The format changes here, although significant, are intended to be usable within existing archives, so that users who update to a new Conserve version will see the benefits without needing to create a new archive. Old backups will remain readable with old Conserve binaries, but newer backups will only be readable by new Conserve binaries.
## Design
These changes are listed in the approximate order they will be implemented.
### Remove multi-part band ids
Band ids currently support a dashed-decimal syntax and are internally a `Vec<usize>`, but this has never been used. It will not be used in the future, and so will be removed.
### Band flags
Bands gain a new `format_flags` field stored in their `BANDHEAD` file, as a
list of strings. This compliments the existing `band_version` field, which is a
single string. Conserve will open a band if it understands all the named flags.
This allows incremental deployment of changes without knowing in advance which
version will include them.
Introduction of the `format_flags` field will increment the
`band_format_version`, to ensure that old Conserve versions won't open these
bands. After this point, the `band_format_version` should generally not need
to change.
Many of the following changes can be indicated by flags, although they need not
be _individual_ flags unless they ship individually.
### Archive flags
Similarly the archive will gain an `archive_flags` field in the `CONSERVE` file, set at archive creation time and never changed. This can be used in future to indicate that the archive is encrypted.
Importantly, all existing archives will have an absent `archive_flags`, interpreted as empty, into the future.
### Index protobufs
Indexes are serialized as protobufs rather than json. This is somewhat more compact and makes less work for compression and deserialization.
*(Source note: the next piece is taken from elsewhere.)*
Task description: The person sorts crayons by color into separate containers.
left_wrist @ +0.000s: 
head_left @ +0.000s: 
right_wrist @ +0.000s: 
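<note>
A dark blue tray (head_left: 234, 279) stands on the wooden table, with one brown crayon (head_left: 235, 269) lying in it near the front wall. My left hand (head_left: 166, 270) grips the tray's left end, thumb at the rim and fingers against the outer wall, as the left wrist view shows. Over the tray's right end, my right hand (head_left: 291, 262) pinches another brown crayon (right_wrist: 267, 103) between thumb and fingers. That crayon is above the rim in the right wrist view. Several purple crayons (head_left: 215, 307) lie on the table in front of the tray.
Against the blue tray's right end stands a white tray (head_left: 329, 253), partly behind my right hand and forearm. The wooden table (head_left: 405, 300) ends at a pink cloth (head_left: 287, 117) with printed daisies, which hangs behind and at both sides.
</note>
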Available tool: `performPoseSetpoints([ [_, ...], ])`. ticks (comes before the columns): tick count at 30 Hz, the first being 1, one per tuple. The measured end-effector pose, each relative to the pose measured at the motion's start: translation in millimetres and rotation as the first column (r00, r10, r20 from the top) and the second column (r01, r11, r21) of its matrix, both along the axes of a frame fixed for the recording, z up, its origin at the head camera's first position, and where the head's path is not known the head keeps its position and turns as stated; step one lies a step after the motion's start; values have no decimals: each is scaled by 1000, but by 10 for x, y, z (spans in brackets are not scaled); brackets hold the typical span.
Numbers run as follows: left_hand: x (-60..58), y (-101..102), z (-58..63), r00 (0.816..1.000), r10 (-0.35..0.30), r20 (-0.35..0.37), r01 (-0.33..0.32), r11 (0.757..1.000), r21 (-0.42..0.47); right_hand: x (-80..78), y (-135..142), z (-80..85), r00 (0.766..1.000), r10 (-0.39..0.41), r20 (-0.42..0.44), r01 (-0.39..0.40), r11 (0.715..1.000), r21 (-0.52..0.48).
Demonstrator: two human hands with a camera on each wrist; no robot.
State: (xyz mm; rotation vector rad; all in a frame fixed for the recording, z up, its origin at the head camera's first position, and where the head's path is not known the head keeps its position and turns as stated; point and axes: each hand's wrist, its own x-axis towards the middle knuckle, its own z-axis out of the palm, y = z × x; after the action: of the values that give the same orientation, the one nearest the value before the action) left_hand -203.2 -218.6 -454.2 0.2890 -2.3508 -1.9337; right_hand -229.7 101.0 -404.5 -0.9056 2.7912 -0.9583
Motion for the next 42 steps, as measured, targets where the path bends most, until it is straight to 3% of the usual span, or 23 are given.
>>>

Archive and band metadata remains in json to be easily readable by humans.
In particular, block hashes can then be stored as bytes rather than hex.
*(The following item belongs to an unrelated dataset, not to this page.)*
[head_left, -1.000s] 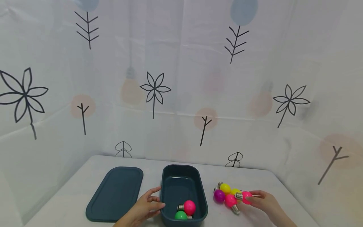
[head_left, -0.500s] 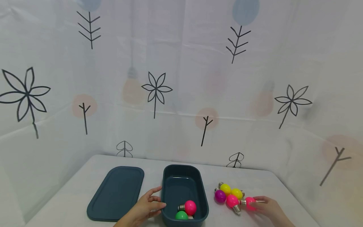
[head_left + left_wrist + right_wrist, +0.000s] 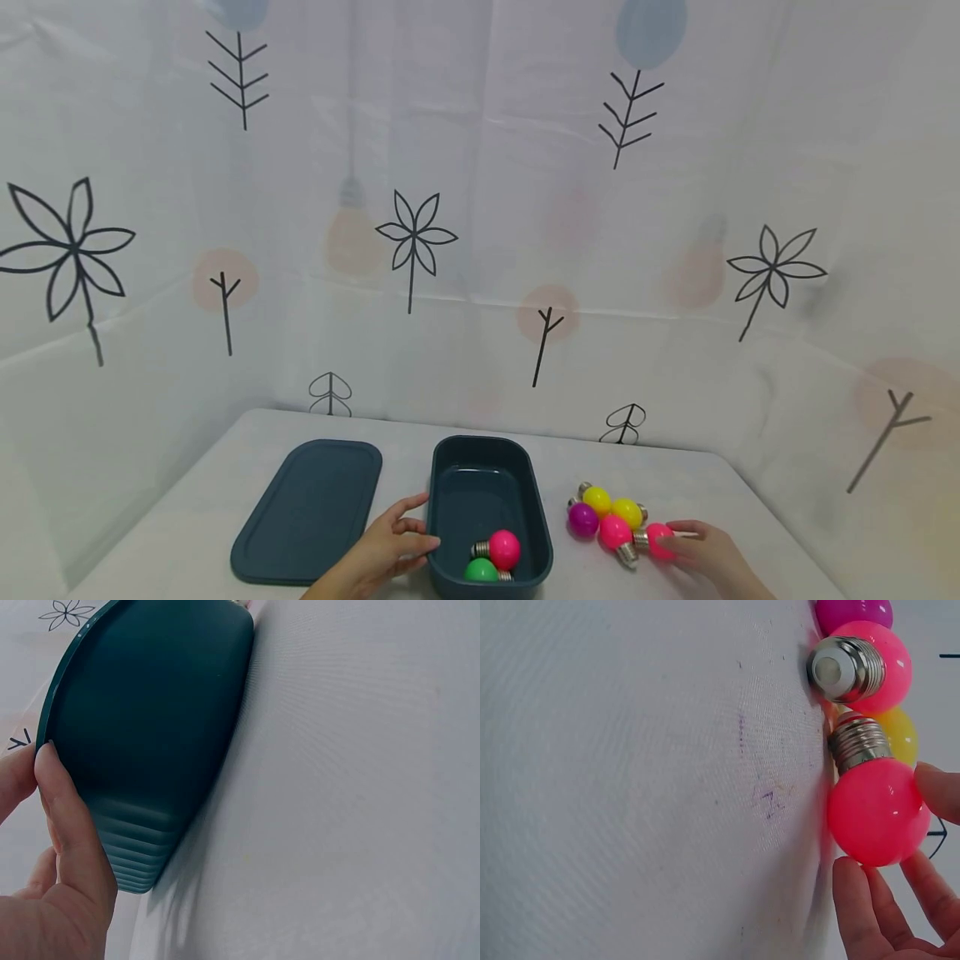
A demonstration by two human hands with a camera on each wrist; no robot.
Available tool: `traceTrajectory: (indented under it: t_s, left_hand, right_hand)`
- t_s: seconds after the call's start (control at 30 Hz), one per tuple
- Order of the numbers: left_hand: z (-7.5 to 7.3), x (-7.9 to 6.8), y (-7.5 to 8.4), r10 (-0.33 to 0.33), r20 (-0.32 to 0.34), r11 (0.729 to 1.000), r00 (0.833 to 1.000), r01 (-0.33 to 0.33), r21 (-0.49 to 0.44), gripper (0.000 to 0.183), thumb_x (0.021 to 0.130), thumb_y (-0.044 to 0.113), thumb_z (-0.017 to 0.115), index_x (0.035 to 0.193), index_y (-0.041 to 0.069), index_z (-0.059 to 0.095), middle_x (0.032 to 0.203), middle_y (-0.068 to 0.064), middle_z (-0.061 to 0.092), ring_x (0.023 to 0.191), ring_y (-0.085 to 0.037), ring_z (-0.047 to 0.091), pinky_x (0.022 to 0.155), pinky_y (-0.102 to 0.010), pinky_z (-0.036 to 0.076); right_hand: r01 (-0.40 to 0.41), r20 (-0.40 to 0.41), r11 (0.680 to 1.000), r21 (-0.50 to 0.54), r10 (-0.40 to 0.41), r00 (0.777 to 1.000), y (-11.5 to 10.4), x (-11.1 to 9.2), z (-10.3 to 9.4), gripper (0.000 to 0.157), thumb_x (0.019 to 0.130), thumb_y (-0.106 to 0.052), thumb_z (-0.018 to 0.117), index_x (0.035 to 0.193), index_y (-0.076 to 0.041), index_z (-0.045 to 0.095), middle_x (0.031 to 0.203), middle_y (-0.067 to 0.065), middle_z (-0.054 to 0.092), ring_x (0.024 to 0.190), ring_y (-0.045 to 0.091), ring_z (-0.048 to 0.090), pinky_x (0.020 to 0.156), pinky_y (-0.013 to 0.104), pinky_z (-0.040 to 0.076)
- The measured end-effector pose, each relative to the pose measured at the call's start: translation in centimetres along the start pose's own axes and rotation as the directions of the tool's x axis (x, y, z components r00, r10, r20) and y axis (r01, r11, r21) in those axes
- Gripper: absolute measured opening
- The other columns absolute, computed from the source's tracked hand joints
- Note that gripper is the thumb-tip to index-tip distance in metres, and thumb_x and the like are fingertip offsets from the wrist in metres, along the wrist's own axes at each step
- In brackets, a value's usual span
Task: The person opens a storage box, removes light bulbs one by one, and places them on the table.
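My left hand [image 3: 386, 546] pinches the left rim of a dark teal plastic box [image 3: 442, 467]; in the left wrist view its thumb and fingers meet at the box's edge [image 3: 46, 712]. Inside the box, near its front end, lie a pink light bulb [image 3: 504, 550] and a green light bulb [image 3: 480, 570]. To the right, my right hand [image 3: 708, 550] holds another pink bulb [image 3: 879, 814] between thumb and fingers, low at the table. Its metal base points toward a second pink bulb [image 3: 615, 531], which lies beside yellow bulbs [image 3: 627, 512] and a purple bulb [image 3: 582, 520].
A flat teal lid [image 3: 311, 508] lies left of the box on the white-covered table [image 3: 408, 442]. A second yellow bulb [image 3: 597, 500] sits at the back of the bulb group. A patterned white curtain [image 3: 480, 358] stands behind the table.
My right hand has lowered the pink bulb from above the group to the table at its right side. My left hand stays on the box rim.
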State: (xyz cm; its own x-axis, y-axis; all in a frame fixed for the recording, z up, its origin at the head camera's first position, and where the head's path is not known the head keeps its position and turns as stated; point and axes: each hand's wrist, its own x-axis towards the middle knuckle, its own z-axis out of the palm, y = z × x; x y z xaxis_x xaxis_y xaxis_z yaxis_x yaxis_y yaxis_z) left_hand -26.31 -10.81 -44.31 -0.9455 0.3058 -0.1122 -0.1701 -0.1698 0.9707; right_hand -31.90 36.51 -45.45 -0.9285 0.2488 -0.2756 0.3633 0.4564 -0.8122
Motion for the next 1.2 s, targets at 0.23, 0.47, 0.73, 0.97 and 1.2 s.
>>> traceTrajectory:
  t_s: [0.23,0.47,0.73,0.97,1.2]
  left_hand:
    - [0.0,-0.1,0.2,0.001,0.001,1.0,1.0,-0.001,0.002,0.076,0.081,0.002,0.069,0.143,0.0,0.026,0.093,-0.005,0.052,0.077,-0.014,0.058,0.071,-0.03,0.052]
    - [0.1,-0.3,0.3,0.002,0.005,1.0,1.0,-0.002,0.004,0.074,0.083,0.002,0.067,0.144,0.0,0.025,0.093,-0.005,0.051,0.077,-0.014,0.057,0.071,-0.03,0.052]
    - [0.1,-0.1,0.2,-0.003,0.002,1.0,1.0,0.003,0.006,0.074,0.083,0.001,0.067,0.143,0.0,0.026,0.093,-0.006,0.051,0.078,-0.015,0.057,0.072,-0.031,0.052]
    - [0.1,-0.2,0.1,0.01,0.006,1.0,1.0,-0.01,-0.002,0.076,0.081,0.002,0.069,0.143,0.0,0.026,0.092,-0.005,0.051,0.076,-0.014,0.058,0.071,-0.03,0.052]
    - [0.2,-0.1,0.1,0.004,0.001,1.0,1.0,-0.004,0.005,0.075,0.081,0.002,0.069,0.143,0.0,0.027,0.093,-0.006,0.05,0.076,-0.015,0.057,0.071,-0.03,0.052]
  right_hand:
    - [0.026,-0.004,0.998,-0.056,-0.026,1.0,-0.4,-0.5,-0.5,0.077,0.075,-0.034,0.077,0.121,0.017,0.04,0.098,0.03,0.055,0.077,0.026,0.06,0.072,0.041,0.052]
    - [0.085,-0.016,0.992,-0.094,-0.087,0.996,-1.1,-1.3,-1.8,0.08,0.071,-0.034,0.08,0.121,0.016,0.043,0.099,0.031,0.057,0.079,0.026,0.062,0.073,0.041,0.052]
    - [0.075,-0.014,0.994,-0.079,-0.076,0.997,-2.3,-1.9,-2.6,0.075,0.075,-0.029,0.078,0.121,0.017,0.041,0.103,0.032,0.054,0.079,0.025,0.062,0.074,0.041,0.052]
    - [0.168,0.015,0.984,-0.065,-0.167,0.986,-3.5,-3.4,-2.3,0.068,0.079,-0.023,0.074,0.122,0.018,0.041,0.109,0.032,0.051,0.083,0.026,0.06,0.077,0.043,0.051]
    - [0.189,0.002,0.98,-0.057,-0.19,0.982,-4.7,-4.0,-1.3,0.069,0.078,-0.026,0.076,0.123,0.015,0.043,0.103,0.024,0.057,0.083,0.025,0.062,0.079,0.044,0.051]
The filename field should probably be `bytes` rather than `string` to leave the door open to later storing non-utf8 filenames.
### Small files inline in indexes
Small files, less than about 256B, can be stored inline in the index, as protobuf bytes. Each file entry may have either a list of blocks or inline data, but not both. This avoids an extra level of indirection for small files, and may actually be smaller for small files.
### Index blocks as blobs
In 0.6, the index hunks are stored in a specific index directory. In 7, they are stored as blobs in the blob directory, addressed by their hash. This allows deduplication of index hunks, reduces the number of parallel concepts, and simplifies encryption, since only one type of bulk data object needs to be encrypted.
Index hunks will initially hold a limited number of entries, as they do in 0.6. In future there is room to improve this by splitting the index so that unchanged hunks align with previous backups, and only changed hunks are stored.
The band directory contains, as well as the head and tail, some _blocklist_ files. These are protos containing a list of hashes of index blocks. Each blocklist contains up to some limited number of blocks, say 1000.
As index blocks are written, the blocklist containing them is repeatedly rewritten, so that if the backup is interrupted all the data written so far will still be retrievable. This is an exception to the general design rule that files are each only written once, but they are only rewritten within a limited time window within a single backup.
The blocklist (or "meta-index?") should contain, as well as the hash of the blocks, the first and last apath used from within that block. We could allow these to identify just a subset of the block, to allow reuse of a mostly-unchanged block.
(This desire to recover from interrupted backups explains why there is a simple linear list of blocks at the top of each backup, rather than a tree that rolls up to a single hash root.)
### zstd compression
A new block directory will be introduced within which blocks are zstd-compressed. The addressing is the same as at present: the BLAKE2b hash of the uncompressed content.
When reading, Conserve will try the zstd directory first and then fall back to the existing Snappy directory.
Whereas the current `d` directory has up to 4096 3-hex-digit subdirectories, the `dzstd` will have 256 2-hex-digit subdirectories, and they will all be created when the `dzstd` directory is created. This is to avoid the need to create subdirectories on the fly or check whether they exist.
We will still keep multiple subdirectories primarily to allow reading them in parallel; secondarily to avoid problems with too many files in one directory on filesystems that don't scale so well.